◆ WHAT IS EXPECTED: Extract the whole listing as it stands. Do not include the pictures.

◆ STUDY MATERIAL:
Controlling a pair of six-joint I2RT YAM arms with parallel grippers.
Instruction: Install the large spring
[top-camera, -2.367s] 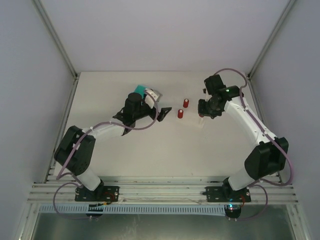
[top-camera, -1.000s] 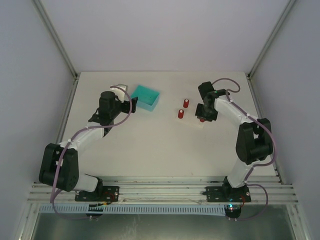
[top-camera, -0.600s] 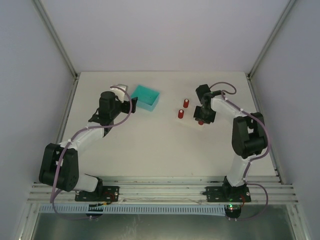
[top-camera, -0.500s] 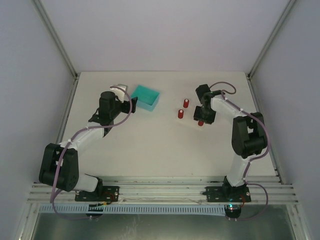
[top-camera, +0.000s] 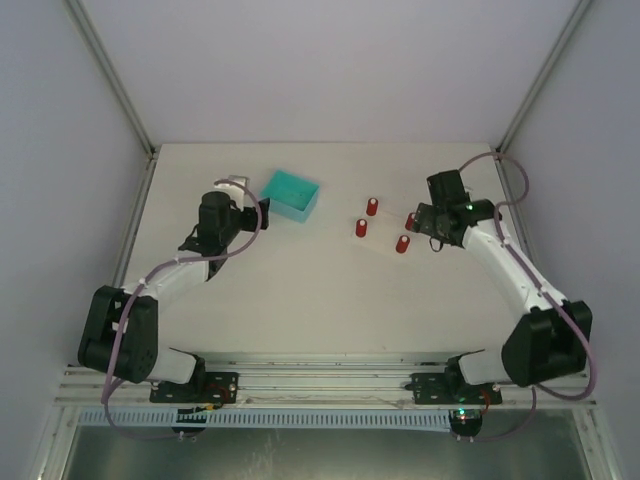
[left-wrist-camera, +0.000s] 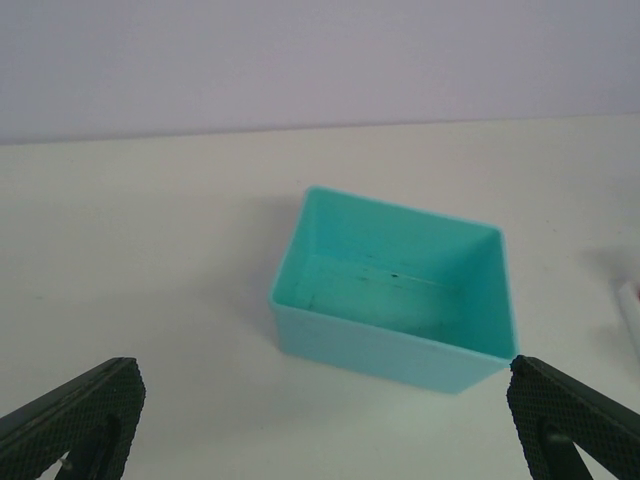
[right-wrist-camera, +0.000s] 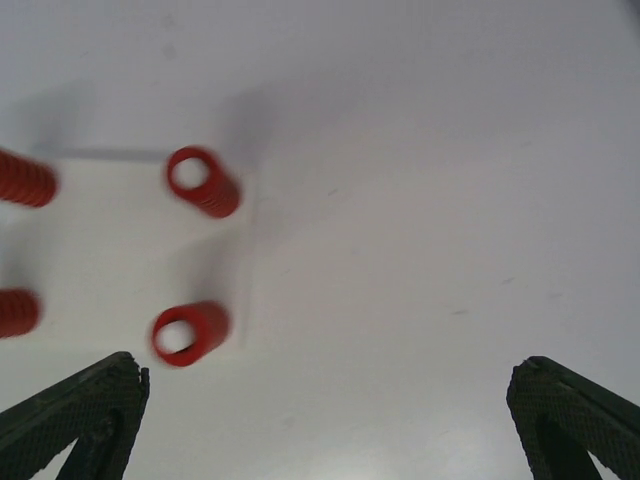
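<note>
Overhead and wrist views of the pale surface (top-camera: 300, 290) with both arms reaching over it, described from left to right.

**Left:** the left arm (top-camera: 165, 275) reaches toward the far edge. The left tool (left-wrist-camera: 322, 400) is spread wide, one finger at each lower corner of its wrist view, and grips nothing.

**Left of centre:** a teal bin (left-wrist-camera: 395, 300) sits near the far edge, directly ahead of the left tool and clear of its fingers. It is an open rectangular box, and nothing shows inside it.

**Right of centre:** four red springs (top-camera: 361, 228) are clustered toward the far edge and appear to stand on end on a pale plate (right-wrist-camera: 110, 250). The hollow tops of two face the right wrist camera; the other two are blurred at that view's left border. They look alike in size, so the large spring cannot be told from the rest. In the overhead view, one is partly hidden by the right arm (top-camera: 500, 260).

**Right:** the right tool (right-wrist-camera: 325, 400) hangs just beside the cluster, on the side toward the far right corner. Its fingers are fully parted and hold nothing.
</note>
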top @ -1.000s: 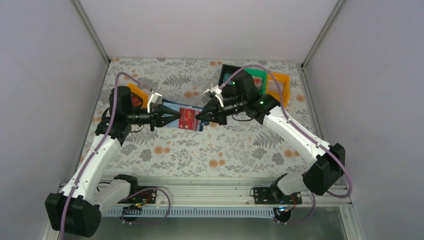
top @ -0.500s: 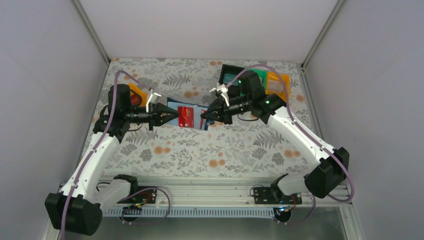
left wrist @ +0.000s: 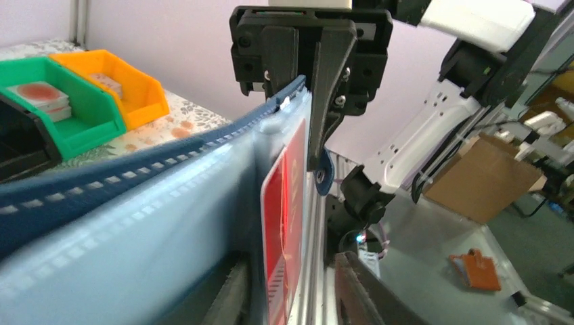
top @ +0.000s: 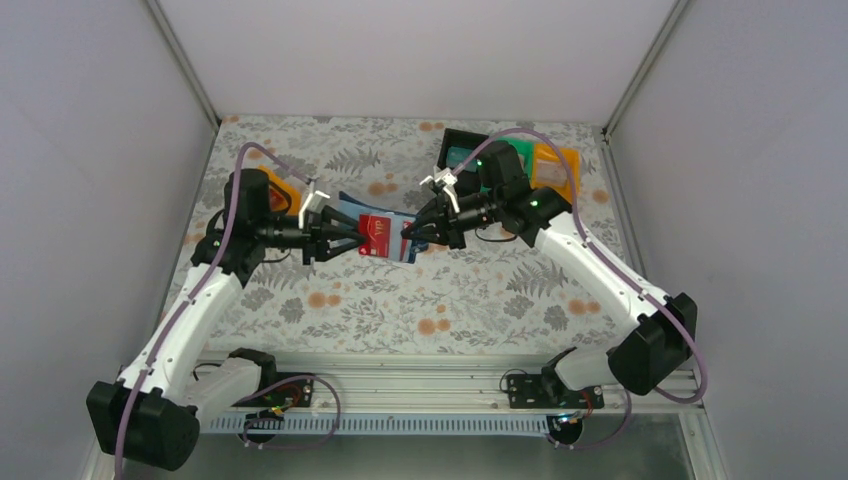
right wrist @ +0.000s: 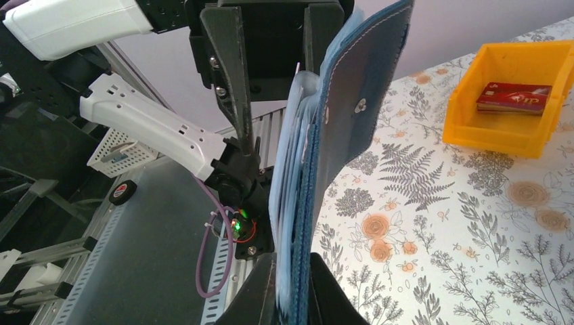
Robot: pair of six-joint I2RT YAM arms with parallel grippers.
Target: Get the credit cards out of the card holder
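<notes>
Plain grey walls close in a table under a floral cloth. From above, the holder is held over the middle of the table between the two arms. Their fingers hide much of it, so only pale blue lining and a red card show. The left gripper meets it from the left with jaws parted, and the right gripper meets it from the right. A black bin, green bin and orange bin stand far right, partly behind the right arm.

In the left wrist view the holder fills the lower left, close and blurred. It has a navy zipped edge over ribbed pale pockets. The red card stands on edge between the left fingers, which sit apart on either side without pressing it. Its print is unreadable. The right jaws are clamped on the holder's far edge.

In the right wrist view the holder stands upright, navy cover and snap stud showing. Its near edge is pinched between the right fingers, which the frame cuts off. One left finger is hidden behind the cover. A loose card lies in the left orange bin.
</notes>
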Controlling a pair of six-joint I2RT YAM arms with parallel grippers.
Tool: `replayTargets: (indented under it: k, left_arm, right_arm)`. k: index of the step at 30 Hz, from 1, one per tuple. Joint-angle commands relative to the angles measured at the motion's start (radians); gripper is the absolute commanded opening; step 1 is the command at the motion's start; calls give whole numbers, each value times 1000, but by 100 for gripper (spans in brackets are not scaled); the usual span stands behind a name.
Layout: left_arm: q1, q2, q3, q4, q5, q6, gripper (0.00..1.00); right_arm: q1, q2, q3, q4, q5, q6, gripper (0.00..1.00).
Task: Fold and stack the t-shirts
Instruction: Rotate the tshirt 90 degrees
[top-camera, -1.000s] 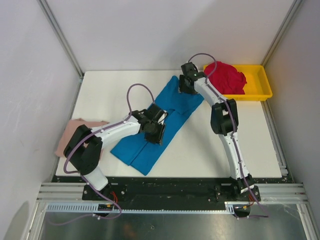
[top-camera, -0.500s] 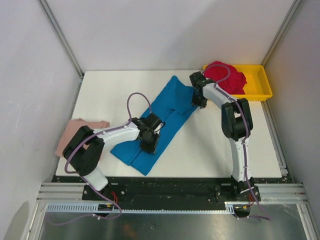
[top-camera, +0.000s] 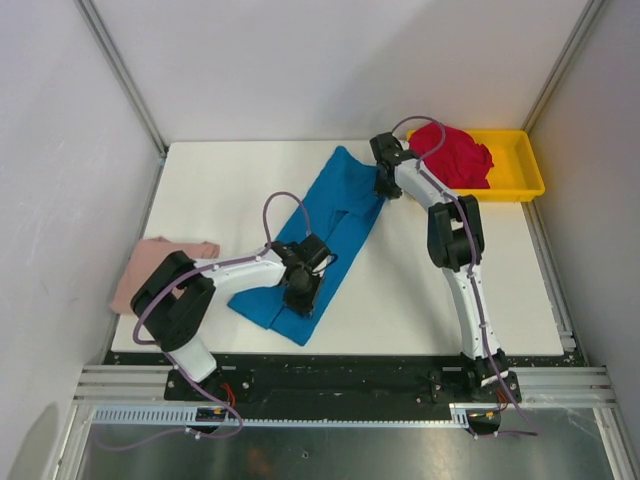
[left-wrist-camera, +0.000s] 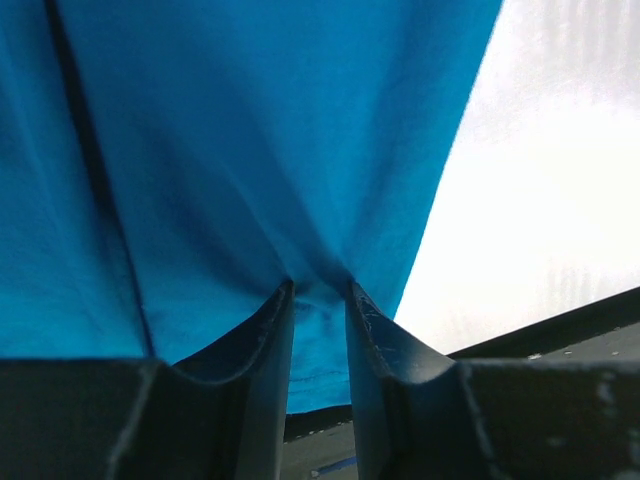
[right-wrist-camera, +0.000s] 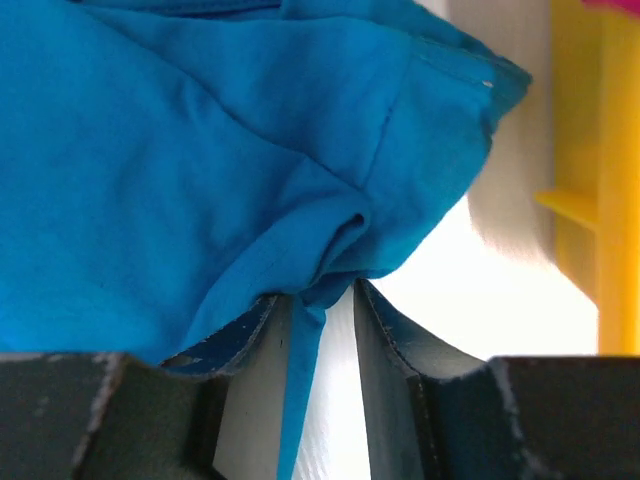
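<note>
The blue t-shirt (top-camera: 330, 215) lies as a long diagonal strip on the white table (top-camera: 220, 190). My left gripper (top-camera: 299, 298) is at the shirt's near right edge, shut on a pinch of blue cloth (left-wrist-camera: 250, 150) close to the hem. At the far right corner of the shirt, my right gripper (top-camera: 383, 188) is shut on a bunched fold of blue cloth (right-wrist-camera: 150, 150), and a strip of it hangs between the fingers. The pink t-shirt (top-camera: 150, 265) lies folded at the table's left edge. The red t-shirt (top-camera: 455, 155) sits crumpled in the yellow tray (top-camera: 525, 172).
The yellow tray (right-wrist-camera: 600, 150) stands at the back right corner, just right of my right gripper. Metal frame posts and grey walls close in the table on three sides. The near rail runs along the front by both arm bases.
Both grippers have closed on the blue shirt. The left one slid toward the near end. The right one swung to the far right corner, and the shirt's right flap has been drawn in.
</note>
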Motion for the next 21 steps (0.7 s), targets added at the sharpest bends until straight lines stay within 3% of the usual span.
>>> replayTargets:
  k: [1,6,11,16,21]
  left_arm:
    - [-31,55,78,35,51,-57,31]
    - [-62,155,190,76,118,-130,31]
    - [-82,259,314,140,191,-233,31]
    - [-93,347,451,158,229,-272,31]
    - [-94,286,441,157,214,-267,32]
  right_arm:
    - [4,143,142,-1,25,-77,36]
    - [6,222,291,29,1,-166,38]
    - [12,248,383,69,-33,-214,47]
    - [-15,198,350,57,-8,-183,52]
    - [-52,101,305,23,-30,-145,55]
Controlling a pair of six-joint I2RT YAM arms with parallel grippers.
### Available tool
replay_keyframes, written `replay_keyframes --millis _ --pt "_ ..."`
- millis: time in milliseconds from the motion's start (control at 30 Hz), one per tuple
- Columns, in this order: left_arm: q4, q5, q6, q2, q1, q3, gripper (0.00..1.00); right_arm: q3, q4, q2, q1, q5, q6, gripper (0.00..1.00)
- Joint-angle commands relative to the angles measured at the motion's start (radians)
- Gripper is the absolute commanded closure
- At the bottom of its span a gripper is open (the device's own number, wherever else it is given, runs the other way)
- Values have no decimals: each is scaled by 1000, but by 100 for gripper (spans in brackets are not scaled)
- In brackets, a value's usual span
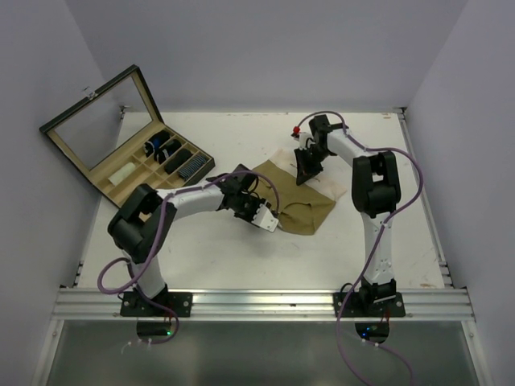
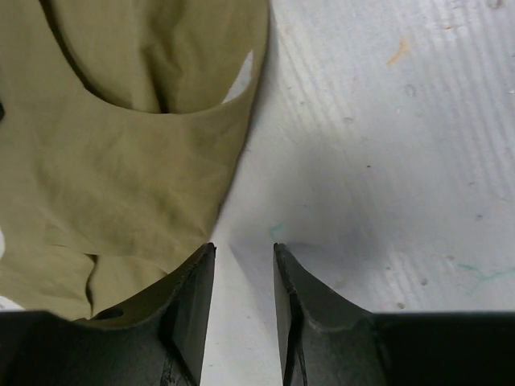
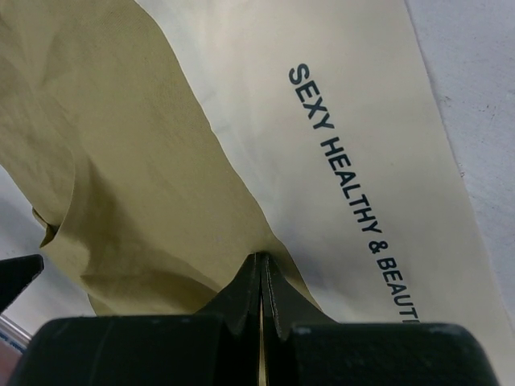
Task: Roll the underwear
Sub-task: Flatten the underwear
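The olive-tan underwear lies spread on the white table, its pale waistband with black lettering at the far right. My right gripper is shut on a fold of the fabric near the waistband; in the right wrist view the cloth is pinched into a peak between the closed jaws. My left gripper is open at the near left edge of the garment. In the left wrist view bare table shows between its fingers and the cloth lies just left of the left finger.
An open box with a glass lid and compartments holding dark rolled items stands at the back left. The table's metal rail runs along the near edge. Purple cables hang off both arms.
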Motion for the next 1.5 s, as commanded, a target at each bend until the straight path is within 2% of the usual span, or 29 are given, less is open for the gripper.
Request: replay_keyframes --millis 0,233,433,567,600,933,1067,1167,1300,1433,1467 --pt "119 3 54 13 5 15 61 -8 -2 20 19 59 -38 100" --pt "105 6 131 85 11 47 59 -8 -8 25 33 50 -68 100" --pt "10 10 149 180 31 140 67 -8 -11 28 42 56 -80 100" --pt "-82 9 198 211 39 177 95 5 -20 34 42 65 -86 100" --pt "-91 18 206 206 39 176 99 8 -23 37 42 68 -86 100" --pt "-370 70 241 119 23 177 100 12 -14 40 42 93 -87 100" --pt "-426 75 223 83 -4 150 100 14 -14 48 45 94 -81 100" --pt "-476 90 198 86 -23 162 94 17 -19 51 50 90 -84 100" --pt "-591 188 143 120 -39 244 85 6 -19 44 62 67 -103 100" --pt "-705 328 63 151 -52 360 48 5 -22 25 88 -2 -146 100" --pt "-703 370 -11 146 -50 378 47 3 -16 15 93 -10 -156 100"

◆ RESULT BELOW:
Controlling a pair of six-joint I2RT YAM arms with parallel grippers.
Instruction: Install the large spring
[top-camera, -2.367s] 
[top-camera, -1.000s] 
[top-camera, -0.600s] 
[top-camera, -0.500s] 
[top-camera, +0.000s] 
[left-wrist-camera, +0.000s] 
[right-wrist-camera, +0.000s] 
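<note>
Overhead and wrist views of the pale surface (top-camera: 300, 290) with both arms reaching over it, described from left to right.

**Left:** the left arm (top-camera: 165, 275) reaches toward the far edge. The left tool (left-wrist-camera: 322, 400) is spread wide, one finger at each lower corner of its wrist view, and grips nothing.

**Left of centre:** a teal bin (left-wrist-camera: 395, 300) sits near the far edge, directly ahead of the left tool and clear of its fingers. It is an open rectangular box, and nothing shows inside it.

**Right of centre:** four red springs (top-camera: 361, 228) are clustered toward the far edge and appear to stand on end on a pale plate (right-wrist-camera: 110, 250). The hollow tops of two face the right wrist camera; the other two are blurred at that view's left border. They look alike in size, so the large spring cannot be told from the rest. In the overhead view, one is partly hidden by the right arm (top-camera: 500, 260).

**Right:** the right tool (right-wrist-camera: 325, 400) hangs just beside the cluster, on the side toward the far right corner. Its fingers are fully parted and hold nothing.
</note>
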top @ -1.000s: 
top @ -0.500s: 
left wrist @ +0.000s: 
top @ +0.000s: 
right wrist @ +0.000s: 
Robot: pair of six-joint I2RT YAM arms with parallel grippers.
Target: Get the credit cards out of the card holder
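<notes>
Plain grey walls close in a table under a floral cloth. From above, the holder is held over the middle of the table between the two arms. Their fingers hide much of it, so only pale blue lining and a red card show. The left gripper meets it from the left with jaws parted, and the right gripper meets it from the right. A black bin, green bin and orange bin stand far right, partly behind the right arm.

In the left wrist view the holder fills the lower left, close and blurred. It has a navy zipped edge over ribbed pale pockets. The red card stands on edge between the left fingers, which sit apart on either side without pressing it. Its print is unreadable. The right jaws are clamped on the holder's far edge.

In the right wrist view the holder stands upright, navy cover and snap stud showing. Its near edge is pinched between the right fingers, which the frame cuts off. One left finger is hidden behind the cover. A loose card lies in the left orange bin.
</notes>
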Controlling a pair of six-joint I2RT YAM arms with parallel grippers.
Tool: `replayTargets: (indented under it: k, left_arm, right_arm)`. k: index of the step at 30 Hz, from 1, one per tuple. Joint-angle commands relative to the angles measured at the motion's start (radians); gripper is the absolute commanded opening; step 1 is the command at the motion's start; calls give whole numbers, each value times 1000, but by 100 for gripper (spans in brackets are not scaled); the usual span stands behind a name.
Layout: left_arm: q1, q2, q3, q4, q5, q6, gripper (0.00..1.00); right_arm: q1, q2, q3, q4, q5, q6, gripper (0.00..1.00).
Task: Fold and stack the t-shirts
Instruction: Rotate the tshirt 90 degrees
[top-camera, -1.000s] 
[top-camera, -0.500s] 
[top-camera, +0.000s] 
[left-wrist-camera, +0.000s] 
[right-wrist-camera, +0.000s] 
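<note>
The blue t-shirt (top-camera: 330, 215) lies as a long diagonal strip on the white table (top-camera: 220, 190). My left gripper (top-camera: 299, 298) is at the shirt's near right edge, shut on a pinch of blue cloth (left-wrist-camera: 250, 150) close to the hem. At the far right corner of the shirt, my right gripper (top-camera: 383, 188) is shut on a bunched fold of blue cloth (right-wrist-camera: 150, 150), and a strip of it hangs between the fingers. The pink t-shirt (top-camera: 150, 265) lies folded at the table's left edge. The red t-shirt (top-camera: 455, 155) sits crumpled in the yellow tray (top-camera: 525, 172).
The yellow tray (right-wrist-camera: 600, 150) stands at the back right corner, just right of my right gripper. Metal frame posts and grey walls close in the table on three sides. The near rail runs along the front by both arm bases.
Both grippers have closed on the blue shirt. The left one slid toward the near end. The right one swung to the far right corner, and the shirt's right flap has been drawn in.
</note>
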Motion for the next 21 steps (0.7 s), targets added at the sharpest bends until straight lines stay within 3% of the usual span.
>>> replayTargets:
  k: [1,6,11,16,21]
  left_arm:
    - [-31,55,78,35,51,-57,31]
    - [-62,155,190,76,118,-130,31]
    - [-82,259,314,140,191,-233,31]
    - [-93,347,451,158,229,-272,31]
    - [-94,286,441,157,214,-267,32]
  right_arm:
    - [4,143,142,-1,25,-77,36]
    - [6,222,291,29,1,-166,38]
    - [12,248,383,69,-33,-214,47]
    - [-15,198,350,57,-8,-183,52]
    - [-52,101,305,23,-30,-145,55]
Controlling a pair of six-joint I2RT YAM arms with parallel grippers.
### Available tool
replay_keyframes, written `replay_keyframes --millis _ --pt "_ ..."`
- millis: time in milliseconds from the motion's start (control at 30 Hz), one per tuple
- Columns, in this order: left_arm: q4, q5, q6, q2, q1, q3, gripper (0.00..1.00); right_arm: q3, q4, q2, q1, q5, q6, gripper (0.00..1.00)
- Joint-angle commands relative to the angles measured at the motion's start (radians)
- Gripper is the absolute commanded closure
- At the bottom of its span a gripper is open (the device's own number, wherever else it is given, runs the other way)
- Values have no decimals: each is scaled by 1000, but by 100 for gripper (spans in brackets are not scaled)
- In brackets, a value's usual span
Task: Roll the underwear
Sub-task: Flatten the underwear
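The olive-tan underwear lies spread on the white table, its pale waistband with black lettering at the far right. My right gripper is shut on a fold of the fabric near the waistband; in the right wrist view the cloth is pinched into a peak between the closed jaws. My left gripper is open at the near left edge of the garment. In the left wrist view bare table shows between its fingers and the cloth lies just left of the left finger.
An open box with a glass lid and compartments holding dark rolled items stands at the back left. The table's metal rail runs along the near edge. Purple cables hang off both arms.
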Motion for the next 1.5 s, as commanded, a target at each bend until the straight path is within 2% of the usual span, or 29 are given, less is open for the gripper.
Request: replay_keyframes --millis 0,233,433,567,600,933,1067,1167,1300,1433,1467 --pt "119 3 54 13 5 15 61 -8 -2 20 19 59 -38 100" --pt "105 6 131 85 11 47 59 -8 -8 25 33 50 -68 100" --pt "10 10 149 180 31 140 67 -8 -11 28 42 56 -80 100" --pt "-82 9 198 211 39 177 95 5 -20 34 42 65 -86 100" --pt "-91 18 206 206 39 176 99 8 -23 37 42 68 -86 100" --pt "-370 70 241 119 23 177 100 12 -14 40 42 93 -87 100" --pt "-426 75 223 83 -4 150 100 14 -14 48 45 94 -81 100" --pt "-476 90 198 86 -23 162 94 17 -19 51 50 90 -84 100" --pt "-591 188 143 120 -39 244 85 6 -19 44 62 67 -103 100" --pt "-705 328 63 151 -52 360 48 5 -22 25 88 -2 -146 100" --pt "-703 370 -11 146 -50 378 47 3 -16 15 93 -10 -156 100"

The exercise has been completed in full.